* _PROBLEM_
Please write out exactly the lines of the data below from the line holding "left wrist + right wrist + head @" through the line holding "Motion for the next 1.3", and leave out the rest.

* _RECORDS_
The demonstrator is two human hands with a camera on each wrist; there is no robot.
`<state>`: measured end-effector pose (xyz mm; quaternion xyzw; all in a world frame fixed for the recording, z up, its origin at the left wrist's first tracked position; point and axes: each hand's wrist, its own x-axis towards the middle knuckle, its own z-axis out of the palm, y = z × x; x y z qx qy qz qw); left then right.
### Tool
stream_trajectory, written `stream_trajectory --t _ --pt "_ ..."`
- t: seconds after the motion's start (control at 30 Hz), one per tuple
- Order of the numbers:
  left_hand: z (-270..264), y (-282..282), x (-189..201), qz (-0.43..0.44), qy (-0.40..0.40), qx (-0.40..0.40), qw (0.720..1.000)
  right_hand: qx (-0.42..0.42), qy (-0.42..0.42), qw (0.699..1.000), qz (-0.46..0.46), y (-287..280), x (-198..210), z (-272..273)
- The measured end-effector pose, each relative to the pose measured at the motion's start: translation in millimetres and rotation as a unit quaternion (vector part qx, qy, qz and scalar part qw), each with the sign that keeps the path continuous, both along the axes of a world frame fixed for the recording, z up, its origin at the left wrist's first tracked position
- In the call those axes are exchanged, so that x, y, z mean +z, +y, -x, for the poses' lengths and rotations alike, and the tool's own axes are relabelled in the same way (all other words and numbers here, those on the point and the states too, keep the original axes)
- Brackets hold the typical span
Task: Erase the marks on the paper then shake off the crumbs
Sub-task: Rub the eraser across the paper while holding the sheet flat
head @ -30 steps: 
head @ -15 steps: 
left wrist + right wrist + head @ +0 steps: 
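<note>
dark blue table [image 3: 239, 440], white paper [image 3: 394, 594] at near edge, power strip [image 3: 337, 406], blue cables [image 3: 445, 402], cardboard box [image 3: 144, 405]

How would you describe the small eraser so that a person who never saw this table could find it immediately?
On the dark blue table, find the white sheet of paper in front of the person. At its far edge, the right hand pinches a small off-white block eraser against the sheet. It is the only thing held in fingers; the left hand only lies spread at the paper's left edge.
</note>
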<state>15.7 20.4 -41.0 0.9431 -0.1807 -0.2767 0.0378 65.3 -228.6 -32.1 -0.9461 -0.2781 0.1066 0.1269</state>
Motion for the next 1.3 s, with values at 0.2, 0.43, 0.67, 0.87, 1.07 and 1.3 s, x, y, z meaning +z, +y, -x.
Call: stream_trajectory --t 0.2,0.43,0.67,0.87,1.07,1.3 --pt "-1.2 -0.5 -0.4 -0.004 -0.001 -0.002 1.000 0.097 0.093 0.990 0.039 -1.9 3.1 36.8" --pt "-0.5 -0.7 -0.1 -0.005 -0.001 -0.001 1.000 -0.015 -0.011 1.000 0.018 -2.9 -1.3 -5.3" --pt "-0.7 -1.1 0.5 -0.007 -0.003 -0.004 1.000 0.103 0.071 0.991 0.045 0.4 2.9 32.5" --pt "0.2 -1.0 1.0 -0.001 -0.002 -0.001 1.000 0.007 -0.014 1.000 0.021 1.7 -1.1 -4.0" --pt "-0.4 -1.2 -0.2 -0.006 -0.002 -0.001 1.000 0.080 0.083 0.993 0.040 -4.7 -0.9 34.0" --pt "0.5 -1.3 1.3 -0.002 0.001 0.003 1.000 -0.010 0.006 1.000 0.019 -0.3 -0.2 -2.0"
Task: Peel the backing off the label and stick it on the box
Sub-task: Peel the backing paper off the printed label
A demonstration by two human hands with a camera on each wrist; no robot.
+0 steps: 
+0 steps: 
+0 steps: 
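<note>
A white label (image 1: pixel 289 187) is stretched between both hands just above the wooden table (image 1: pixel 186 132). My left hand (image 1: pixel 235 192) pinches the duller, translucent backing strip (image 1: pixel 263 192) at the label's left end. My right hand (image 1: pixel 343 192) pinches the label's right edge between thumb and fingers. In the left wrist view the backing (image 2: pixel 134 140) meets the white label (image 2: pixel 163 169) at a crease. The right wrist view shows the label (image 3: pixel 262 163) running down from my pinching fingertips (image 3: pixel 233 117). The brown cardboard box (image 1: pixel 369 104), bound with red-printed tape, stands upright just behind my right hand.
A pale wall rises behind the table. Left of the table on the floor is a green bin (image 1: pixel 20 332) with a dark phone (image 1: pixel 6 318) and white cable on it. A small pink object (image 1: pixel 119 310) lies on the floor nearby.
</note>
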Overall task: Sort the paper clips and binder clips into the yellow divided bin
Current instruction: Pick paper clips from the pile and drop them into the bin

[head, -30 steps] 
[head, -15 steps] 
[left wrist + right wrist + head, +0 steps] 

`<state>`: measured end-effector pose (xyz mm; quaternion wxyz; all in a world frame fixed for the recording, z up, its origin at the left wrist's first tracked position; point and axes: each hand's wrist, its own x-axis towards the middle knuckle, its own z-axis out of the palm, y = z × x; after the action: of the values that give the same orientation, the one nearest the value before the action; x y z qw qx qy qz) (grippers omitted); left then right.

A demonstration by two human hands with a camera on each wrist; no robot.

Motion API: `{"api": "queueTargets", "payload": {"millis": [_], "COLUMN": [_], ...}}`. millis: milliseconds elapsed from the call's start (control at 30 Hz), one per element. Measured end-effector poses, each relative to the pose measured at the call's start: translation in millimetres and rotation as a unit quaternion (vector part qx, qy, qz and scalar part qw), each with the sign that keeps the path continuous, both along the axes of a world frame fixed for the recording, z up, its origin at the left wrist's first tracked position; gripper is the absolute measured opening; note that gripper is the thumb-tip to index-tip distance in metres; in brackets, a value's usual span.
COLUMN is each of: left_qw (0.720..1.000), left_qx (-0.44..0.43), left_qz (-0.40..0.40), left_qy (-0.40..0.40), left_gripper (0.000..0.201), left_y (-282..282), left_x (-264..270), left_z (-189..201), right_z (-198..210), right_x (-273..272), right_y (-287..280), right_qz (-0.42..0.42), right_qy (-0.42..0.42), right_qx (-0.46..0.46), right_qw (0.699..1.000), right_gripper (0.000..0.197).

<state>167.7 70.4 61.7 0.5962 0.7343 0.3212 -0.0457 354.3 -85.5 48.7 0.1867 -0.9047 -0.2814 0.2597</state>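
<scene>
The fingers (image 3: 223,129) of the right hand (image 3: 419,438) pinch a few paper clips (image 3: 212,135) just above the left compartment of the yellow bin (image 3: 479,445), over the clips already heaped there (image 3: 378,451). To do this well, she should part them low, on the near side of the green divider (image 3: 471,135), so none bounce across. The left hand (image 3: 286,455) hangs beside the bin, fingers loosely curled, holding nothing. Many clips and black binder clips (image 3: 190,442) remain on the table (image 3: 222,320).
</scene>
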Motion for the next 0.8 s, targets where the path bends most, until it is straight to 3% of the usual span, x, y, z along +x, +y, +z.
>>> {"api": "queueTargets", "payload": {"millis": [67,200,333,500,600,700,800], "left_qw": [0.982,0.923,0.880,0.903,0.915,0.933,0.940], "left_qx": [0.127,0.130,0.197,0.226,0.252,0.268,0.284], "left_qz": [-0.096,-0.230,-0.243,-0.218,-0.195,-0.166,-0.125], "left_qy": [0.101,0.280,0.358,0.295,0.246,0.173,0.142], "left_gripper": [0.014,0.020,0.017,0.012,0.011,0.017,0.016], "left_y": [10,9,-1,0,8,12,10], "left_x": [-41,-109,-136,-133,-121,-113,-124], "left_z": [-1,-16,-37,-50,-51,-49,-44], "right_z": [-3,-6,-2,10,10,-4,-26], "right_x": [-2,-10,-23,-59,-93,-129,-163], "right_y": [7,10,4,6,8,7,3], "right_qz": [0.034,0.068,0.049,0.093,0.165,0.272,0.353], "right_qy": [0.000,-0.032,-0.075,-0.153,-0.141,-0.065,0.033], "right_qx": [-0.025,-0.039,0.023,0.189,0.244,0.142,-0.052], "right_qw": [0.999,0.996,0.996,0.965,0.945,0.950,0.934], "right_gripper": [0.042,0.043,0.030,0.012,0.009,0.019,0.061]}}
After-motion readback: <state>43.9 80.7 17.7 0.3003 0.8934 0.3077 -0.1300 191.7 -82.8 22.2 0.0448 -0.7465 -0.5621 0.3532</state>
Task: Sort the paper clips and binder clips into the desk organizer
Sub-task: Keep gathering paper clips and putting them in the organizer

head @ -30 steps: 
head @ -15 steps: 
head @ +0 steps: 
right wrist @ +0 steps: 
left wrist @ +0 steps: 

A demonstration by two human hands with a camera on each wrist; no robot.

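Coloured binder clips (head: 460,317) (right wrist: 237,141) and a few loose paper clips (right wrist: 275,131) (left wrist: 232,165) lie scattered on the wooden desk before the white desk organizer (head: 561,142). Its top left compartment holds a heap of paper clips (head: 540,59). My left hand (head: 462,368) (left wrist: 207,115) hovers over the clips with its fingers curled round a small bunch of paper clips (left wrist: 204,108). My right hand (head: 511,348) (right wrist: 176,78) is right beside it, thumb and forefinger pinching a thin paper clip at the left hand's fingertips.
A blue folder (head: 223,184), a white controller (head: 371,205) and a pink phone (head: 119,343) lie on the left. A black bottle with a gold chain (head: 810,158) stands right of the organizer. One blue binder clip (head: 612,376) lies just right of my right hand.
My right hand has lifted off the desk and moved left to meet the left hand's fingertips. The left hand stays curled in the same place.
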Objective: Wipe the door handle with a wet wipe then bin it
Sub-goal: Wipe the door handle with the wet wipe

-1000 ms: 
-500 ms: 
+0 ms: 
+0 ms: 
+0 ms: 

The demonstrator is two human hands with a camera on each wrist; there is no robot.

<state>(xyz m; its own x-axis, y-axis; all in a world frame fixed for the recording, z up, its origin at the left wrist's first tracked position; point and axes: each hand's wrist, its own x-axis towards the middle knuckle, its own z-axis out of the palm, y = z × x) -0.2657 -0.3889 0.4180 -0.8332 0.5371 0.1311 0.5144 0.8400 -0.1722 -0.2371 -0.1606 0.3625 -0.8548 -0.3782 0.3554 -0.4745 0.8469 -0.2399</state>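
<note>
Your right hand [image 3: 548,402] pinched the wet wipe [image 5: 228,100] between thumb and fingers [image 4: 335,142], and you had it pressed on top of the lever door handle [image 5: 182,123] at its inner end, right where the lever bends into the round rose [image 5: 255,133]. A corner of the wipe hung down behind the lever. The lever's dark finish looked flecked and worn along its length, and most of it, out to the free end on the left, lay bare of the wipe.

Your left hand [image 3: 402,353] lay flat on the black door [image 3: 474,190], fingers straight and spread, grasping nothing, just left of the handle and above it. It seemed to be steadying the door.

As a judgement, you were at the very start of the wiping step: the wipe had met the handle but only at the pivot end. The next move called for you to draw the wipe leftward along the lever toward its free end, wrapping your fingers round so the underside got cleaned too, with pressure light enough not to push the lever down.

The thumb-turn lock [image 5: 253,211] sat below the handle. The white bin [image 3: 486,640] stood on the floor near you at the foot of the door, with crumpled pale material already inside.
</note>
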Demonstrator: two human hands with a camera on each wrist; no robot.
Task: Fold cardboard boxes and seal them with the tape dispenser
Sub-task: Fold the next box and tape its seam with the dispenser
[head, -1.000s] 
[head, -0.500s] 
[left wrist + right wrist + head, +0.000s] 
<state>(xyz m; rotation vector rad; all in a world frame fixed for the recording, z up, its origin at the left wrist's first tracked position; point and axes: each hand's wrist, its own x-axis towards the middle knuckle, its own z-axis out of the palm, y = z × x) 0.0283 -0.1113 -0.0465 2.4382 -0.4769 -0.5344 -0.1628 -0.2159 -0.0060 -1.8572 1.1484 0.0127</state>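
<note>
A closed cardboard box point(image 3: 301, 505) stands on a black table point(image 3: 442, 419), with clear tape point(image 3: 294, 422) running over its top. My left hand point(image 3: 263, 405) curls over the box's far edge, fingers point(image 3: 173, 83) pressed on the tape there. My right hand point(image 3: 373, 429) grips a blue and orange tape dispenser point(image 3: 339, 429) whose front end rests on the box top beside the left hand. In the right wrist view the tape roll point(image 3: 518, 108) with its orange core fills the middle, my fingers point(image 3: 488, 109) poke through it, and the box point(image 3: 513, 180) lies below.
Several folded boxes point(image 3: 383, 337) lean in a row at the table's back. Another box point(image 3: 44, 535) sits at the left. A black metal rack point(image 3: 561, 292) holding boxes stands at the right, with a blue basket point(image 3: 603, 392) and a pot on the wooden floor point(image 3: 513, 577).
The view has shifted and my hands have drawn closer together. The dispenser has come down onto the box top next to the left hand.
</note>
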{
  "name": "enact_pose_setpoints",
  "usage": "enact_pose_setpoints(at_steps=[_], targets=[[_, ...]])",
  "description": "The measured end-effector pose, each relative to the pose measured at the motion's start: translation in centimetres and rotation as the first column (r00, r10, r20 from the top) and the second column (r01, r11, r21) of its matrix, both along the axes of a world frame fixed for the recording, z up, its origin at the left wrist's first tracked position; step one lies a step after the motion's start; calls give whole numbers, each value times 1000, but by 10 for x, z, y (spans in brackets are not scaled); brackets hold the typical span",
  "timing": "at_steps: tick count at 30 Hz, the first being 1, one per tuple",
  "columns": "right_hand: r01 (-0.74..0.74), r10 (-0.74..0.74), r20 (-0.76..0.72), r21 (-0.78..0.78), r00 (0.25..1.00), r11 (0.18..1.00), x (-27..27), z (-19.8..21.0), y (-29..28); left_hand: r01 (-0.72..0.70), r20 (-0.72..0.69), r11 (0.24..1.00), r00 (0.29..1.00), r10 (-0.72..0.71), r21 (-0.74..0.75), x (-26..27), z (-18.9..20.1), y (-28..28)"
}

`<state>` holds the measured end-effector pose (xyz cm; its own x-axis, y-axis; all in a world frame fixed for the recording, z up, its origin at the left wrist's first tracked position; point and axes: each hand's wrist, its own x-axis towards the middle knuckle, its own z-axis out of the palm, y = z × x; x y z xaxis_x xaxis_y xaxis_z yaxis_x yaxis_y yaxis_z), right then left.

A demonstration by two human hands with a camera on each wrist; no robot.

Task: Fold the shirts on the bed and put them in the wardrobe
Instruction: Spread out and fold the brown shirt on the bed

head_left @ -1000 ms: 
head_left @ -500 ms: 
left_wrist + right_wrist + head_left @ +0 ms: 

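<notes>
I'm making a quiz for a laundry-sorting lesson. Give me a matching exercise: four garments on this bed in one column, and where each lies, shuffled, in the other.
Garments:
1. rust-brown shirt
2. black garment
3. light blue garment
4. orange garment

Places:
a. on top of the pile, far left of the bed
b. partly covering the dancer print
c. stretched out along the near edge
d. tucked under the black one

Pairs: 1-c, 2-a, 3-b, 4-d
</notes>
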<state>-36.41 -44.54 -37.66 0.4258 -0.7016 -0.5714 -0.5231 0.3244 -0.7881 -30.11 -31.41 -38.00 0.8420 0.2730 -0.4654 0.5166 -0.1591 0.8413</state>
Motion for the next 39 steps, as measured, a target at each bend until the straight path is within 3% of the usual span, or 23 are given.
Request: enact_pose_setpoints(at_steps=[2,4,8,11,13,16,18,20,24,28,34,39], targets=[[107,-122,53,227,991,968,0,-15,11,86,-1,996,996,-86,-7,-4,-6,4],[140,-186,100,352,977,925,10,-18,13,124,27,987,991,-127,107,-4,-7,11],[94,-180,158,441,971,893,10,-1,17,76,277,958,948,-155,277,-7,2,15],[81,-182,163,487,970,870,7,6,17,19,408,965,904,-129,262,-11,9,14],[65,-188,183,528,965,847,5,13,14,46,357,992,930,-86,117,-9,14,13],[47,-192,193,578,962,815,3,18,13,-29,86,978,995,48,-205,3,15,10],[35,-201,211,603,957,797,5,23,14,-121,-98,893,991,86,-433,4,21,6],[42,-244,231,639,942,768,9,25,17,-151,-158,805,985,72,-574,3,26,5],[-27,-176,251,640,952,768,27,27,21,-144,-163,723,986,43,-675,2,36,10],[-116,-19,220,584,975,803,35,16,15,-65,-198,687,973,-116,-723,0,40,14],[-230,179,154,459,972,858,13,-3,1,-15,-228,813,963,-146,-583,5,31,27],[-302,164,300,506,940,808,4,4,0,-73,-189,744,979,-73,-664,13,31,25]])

* _RESPONSE FOR THIS EXERCISE_
left wrist + right wrist + head @ +0 steps: 
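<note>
dark blue table [image 3: 239, 440], white paper [image 3: 394, 594] at near edge, power strip [image 3: 337, 406], blue cables [image 3: 445, 402], cardboard box [image 3: 144, 405]

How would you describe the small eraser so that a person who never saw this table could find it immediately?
On the dark blue table, find the white sheet of paper in front of the person. At its far edge, the right hand pinches a small off-white block eraser against the sheet. It is the only thing held in fingers; the left hand only lies spread at the paper's left edge.
</note>
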<state>15.7 20.4 -41.0 0.9431 -0.1807 -0.2767 0.0378 65.3 -228.6 -32.1 -0.9461 -0.2781 0.1066 0.1269</state>
Motion for the next 1.3 s, with values at 0.2, 0.43, 0.67, 0.87, 1.07 and 1.3 s, x, y, z meaning +z, +y, -x.

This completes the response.